Construction of Verifier Combinations From Off-the-Shelf Components

This webpage presents the result tables for experiments conducted for the article Construction of Verifier Combinations From Off-the-Shelf Components by Dirk Beyer, Sudeep Kanav, Tobias Kleinert, and Cedric Richter to be submitted to FASE 2022 special issue in the journal Formal Methods in System Design.

A previous version of this paper was published in the FASE 2022 proceedings. Supplementary webpage for the FASE 2022 version of the paper has been moved here.
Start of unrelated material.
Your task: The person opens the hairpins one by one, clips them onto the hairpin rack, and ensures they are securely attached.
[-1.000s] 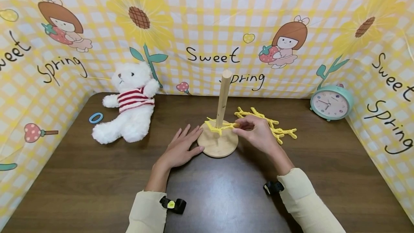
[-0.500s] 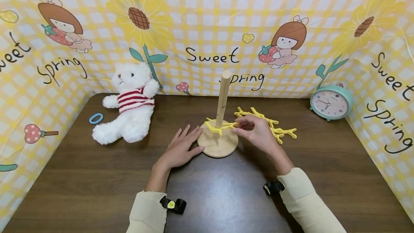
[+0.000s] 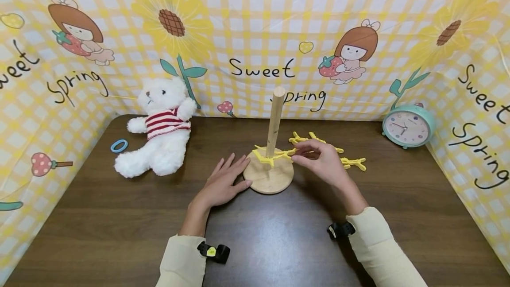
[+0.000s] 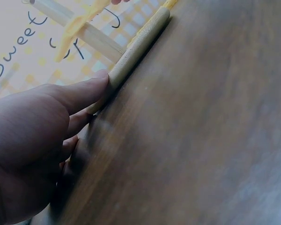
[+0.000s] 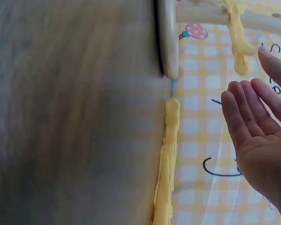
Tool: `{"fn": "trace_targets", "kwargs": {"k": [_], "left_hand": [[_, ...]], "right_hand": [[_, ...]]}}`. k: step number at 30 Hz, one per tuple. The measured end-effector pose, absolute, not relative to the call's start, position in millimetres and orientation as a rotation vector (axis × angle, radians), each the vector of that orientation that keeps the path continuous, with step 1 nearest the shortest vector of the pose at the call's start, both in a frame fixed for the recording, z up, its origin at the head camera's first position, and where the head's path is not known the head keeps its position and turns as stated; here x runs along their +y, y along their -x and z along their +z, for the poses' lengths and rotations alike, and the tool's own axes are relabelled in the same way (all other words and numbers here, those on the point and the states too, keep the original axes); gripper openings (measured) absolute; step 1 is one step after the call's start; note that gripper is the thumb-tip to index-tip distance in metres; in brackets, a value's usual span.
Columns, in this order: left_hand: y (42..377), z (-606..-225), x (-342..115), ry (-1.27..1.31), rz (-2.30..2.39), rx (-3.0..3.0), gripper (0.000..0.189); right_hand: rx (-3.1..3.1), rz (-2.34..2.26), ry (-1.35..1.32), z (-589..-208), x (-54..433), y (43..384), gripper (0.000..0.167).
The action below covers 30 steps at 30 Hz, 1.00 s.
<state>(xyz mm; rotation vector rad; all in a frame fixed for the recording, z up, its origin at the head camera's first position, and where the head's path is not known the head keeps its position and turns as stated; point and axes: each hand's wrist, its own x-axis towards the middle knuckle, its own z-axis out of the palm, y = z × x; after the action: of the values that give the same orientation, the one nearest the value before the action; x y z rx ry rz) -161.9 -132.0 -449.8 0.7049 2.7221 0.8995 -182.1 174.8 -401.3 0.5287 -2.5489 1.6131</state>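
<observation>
Right grip (image 3: 323,163) parted, empty, beside yellow piece (image 5: 236,33) at post (image 3: 275,121); left grip (image 3: 224,183), fingers straight, touches base (image 3: 268,183)

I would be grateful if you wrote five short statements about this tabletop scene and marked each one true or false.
1. The left hand touches the round wooden base. True.
2. The wooden post lies flat on the table. False: it stands upright on the base.
3. The white teddy bear wears a red-and-white striped top. True.
4. The blue ring hangs around the post. False: it lies on the table beside the bear.
5. The right hand is clenched in a fist. False: the right wrist view shows its fingers extended, near the yellow piece at the post.
</observation>
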Motion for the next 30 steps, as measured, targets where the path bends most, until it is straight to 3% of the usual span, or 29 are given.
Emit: {"fn": "trace_targets", "kwargs": {"k": [30], "left_hand": [[161,-449,-132,-0.708,0.907,2.729,0.069]], "right_hand": [[-2.47,1.519,-0.382,-389,212,179,0.031]]}}
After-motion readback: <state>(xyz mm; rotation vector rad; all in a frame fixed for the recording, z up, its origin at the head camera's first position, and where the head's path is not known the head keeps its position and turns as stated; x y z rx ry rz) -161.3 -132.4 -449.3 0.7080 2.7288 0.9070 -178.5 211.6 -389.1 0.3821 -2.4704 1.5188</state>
Compositions used for comparative evaluation

We considered the following three kinds of compositions:

  1. Sequential portfolio: In this composition, tools are executed one after another. This kind of composition restricts the amount of time given to each tool to run, and result of the first tool in the sequence that produces the result is taken. This means, that this composition is expected to solve a lot of tasks that can be solved fast, but perform worse on the tasks that require more time.
  2. Parallel portfolio: In this composition, tools are executed in parallel. This kind of composition restricts the amount of memory given to each tool to run, and result of the tool that produces result fastest is taken. This means, that this composition is expected to solve a lot of tasks that can be solved fast and require less memory, but perform worse on the tasks that require more memory. Also, if a tool produces an incorrect result faster; that incorrect result will be chosen.
  3. Algorithm selection: In this composition, a selector is used to select the verifier to be executed. We have used a machine learning based selector. Since the selector trains a model harshly punishing the tools that produce incorrect results, this composition is expected to produce the least amount of incorrect results, although it might also produce lesser number of correct results in comparison to other two compositions. We expect this composition to dominate in the quadrant of verification tasks that requires more memory and time.

Selection of verifier+validator combinations for the compositions

Instead of creating combinations of verifiers, we used combinations of verifier+validator. Each verifier+validator combination runs a verifier and then a portfolio of validators. The output is considered only if a validator is able to confirm the results of a verifier.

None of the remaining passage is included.